November 2025 My toes are cold. Only two of the five electric baseboard heaters that heat my house are on. I’m keeping warm by wearing a robe and fuzzy socks. The weather this year is cold at night and warm during the day. Inger feels a different heat from Damian. It’s a mix of attraction and revulsion she can’t digest. She confesses the heat while Inger and Tala are sharing tea in the American Cafe, “can I tell you something?”

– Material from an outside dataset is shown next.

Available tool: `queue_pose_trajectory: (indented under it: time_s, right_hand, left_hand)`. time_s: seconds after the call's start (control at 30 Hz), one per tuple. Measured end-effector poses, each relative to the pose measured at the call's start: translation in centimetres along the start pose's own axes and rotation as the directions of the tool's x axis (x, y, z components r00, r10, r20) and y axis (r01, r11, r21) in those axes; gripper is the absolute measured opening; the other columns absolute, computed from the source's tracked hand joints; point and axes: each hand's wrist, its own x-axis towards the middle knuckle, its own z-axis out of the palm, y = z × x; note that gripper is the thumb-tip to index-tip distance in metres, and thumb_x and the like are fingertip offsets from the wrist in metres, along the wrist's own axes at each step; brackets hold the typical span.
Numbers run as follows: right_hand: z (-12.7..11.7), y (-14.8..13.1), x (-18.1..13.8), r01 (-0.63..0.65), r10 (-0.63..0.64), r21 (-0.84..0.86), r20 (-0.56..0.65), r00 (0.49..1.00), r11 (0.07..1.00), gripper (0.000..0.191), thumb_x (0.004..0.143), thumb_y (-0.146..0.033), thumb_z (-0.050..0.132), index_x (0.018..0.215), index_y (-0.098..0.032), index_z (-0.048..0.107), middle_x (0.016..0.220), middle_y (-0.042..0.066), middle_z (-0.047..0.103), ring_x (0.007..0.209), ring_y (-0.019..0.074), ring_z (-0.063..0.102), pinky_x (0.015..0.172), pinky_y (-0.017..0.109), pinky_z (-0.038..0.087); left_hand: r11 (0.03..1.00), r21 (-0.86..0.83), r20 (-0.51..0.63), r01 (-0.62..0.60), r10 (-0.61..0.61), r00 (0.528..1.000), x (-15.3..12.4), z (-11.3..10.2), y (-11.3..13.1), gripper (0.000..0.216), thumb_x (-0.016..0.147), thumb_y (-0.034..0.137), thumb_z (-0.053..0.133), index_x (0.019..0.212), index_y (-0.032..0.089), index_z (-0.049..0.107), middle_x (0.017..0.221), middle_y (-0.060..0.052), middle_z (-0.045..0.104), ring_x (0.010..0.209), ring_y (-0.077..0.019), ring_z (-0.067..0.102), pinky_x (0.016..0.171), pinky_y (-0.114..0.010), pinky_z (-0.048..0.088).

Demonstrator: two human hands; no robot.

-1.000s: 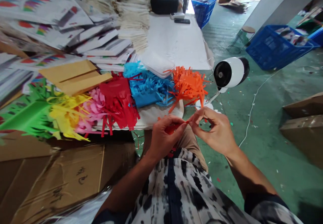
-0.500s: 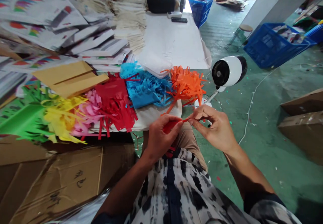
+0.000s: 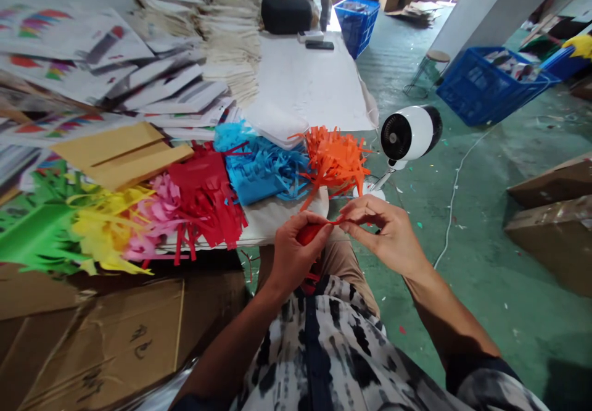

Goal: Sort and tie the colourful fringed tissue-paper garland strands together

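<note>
Grip: left hand (image 3: 292,255) clasps red paper bundle (image 3: 308,233); right hand (image 3: 393,238) pinches its strip (image 3: 339,220); cardboard (image 3: 115,337) scrawl illegible.

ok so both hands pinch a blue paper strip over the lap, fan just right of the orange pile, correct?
Not blue: the head view shows the left hand and right hand pinching a red paper strip. The fan does sit just right of the orange pile.
</note>
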Motion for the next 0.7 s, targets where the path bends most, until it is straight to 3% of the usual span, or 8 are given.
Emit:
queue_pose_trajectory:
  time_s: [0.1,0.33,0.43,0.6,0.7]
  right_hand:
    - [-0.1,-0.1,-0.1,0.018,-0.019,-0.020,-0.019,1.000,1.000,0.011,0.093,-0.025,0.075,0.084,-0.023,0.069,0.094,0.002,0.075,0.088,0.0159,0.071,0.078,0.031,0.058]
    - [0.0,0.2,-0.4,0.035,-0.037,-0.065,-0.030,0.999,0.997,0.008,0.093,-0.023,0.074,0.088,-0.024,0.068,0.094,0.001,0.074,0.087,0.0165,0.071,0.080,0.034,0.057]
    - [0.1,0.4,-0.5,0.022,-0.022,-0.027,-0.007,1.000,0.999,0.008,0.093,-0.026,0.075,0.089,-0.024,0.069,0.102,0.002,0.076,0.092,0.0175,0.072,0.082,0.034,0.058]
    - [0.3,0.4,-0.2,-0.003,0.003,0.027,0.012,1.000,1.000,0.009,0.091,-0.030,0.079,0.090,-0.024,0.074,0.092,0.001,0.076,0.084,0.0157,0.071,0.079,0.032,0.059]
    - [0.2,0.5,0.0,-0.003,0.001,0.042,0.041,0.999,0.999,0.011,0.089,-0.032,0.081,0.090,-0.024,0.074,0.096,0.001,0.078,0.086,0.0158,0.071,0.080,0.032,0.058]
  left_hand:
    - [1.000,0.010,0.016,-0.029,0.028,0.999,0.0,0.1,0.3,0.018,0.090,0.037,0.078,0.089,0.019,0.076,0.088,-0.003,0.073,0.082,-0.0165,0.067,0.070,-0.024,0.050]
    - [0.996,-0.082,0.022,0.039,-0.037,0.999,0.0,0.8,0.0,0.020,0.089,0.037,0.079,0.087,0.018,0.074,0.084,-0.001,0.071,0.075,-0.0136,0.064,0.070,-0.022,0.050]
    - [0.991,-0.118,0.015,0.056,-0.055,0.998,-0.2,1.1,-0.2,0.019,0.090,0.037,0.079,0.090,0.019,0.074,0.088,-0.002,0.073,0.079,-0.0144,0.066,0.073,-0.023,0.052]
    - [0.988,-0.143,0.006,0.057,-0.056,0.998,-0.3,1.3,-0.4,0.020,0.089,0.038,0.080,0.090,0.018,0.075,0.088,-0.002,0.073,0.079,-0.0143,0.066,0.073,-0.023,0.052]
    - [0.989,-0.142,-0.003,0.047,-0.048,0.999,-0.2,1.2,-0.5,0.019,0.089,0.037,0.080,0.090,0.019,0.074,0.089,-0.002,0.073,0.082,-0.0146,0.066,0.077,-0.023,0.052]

Paradise Casino and Resort, Paradise, NV, 17-Nov-2125

“Ay, what is it?”
“I don’t know if I can say. I mean, he’s an ass and I told him I wasn’t into him. But he keeps pushing. It’s like standing too close to a wood stove that burns hot.”
“Who?”
“Some stalker who keeps sending me messages. I ignore him but it doesn’t stop him. He doesn’t get the hint.”
“Then don’t answer.”
“Been trying that. He’s so crazy he killed my DoorDash Driver. The police still say they are investigating. But I talked to my neighbors in Richmond. It’s not hard to figure it out. “
“That’s a lot. I didn’t know.”
“I don’t know. He’s supposed to be in debtor’s prison in Norfolk, VA. But he still invades my life through messages. I can’t be quiet much longer.”

Off Leash

Damian, up to now, has been laying low being a model prisoner in the Saito-Gumi debtor’s prison. He hasn’t been quiet, though. It took a minute, but he found dormant hive accounts on the Mikako units returned from lease. Not every lessee is disciplined about logging off their accounts. Procedure is to initiate a factory reset. But procedure is only as strong as the hands that follow it. Damian knew the truth: some techs cut corners, some lessees never log off, and some units slip back into circulation dirty.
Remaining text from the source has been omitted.